13. How to hire: based on integrity, grit and how quickly (and willing) they are to learn.
14. Cash-flow is king. Being dependent on anyone is always less than ideal. Zuck or VCs.
15. If you want to write an angry email, wait 24h and see if you’d word it differently tomorrow. Hard to write good emails when you're angry
16. Bad copy kills businesses, good copy makes them.
17. The wrong customers will drive you crazy. Sometimes I’ll see a wonderful team and product, but they just focused on the wrong customers. So the business ends up sucking.
18. Find invigoration trips. Trips that give you a dose of inspiration.
19. If you sell on the internet, you’re a dopamine dealer whether you want to admit it or not.
20. Be busy creating, not consuming. Consuming is overvalued and creating is undervalued.
21. Follow what competitors are doing, but don’t obsess over it.
22. “10 people who yell make more noise than 10,000 people who are silent”
23. No amount of marketing can save a lousy product.
24. No-one should work at a company for 12+ years. It’s too comfortable.
25. Your quality of life increases when you screen time goes down. You’re more productive and happy.
26. People underestimate a good name for a product. Own a good name. Bonus points if its a dotcom. The internet rewards catchy names.
27. No rejections, no progress
28. The real minimum viable product is just a social post. You’ll validate more than 99% of MVPs through a tweet or an IG post.
29. When you’re thirsty, it’s too late to be thinking about digging a well
30. We often undervalue what we have and overvalue what we don’t have
31. T-shirt test. Your brand should be so good people want to wear it on t-shirts.
32. Give customers a little more than they expect. “Bonuses” go a long way.
33. Start even if you’re bad. Get going then get good
34. Everyone is in the acquisition and retention business. You're either attracting customers or keeping customers. Usually both
35. You’ll be a lot less happy (and wealthy) if you do what other people expect of you
36. Ignore status games. It’s “cool” to zig, it pays to zag
37. The trends that change the world are the ones that are part-inspiring, part-scary
38. Whatever you’re building, have an aesthetic. And own it. People will notice
39. How to come up with startup ideas: "Virtual travel". Go on comment sections to understand peoples needs
40. “Home” is where you feel accepted. “Family” is where you feel loved. “Purpose” is where you feel at peace.

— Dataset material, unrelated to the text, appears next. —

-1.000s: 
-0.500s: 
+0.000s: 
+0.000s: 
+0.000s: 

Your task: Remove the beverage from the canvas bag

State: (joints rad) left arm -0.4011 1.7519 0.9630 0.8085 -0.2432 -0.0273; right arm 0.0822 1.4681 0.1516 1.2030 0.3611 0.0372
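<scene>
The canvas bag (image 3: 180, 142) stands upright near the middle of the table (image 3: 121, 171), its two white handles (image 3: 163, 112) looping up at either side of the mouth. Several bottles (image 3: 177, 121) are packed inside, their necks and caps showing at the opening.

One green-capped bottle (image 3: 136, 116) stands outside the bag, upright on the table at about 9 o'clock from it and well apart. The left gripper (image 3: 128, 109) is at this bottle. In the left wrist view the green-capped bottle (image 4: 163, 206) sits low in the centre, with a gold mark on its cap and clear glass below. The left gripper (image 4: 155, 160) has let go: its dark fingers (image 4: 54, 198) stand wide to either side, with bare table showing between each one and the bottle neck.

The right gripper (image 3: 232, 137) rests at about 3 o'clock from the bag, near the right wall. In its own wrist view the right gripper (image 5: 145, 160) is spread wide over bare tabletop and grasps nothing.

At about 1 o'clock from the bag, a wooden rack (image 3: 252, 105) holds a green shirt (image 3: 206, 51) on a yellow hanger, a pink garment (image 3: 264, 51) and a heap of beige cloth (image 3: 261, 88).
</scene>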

41. Startup killers: too much capital, too little capital, perfectionism, too obsessed over competition, team burnout, too many pivots, no distribution, no fun anymore.
42. The moment you start caring about what other people think, is the moment you start building your company like them
43. Life is full of hidden taxes that slow you down. attention tax, social tax, boss tax, commute taxes etc. What life taxes are slowing you down?
44. Life is messy. That's how it's supposed to be. Make typos and don't feel bad about it. Speak from the heart. I know I have typos but that's not why you follow me @gregisenberg (follow me?)
45. Real feedback from colleagues, customers, bosses, investors is sobering. Seek it.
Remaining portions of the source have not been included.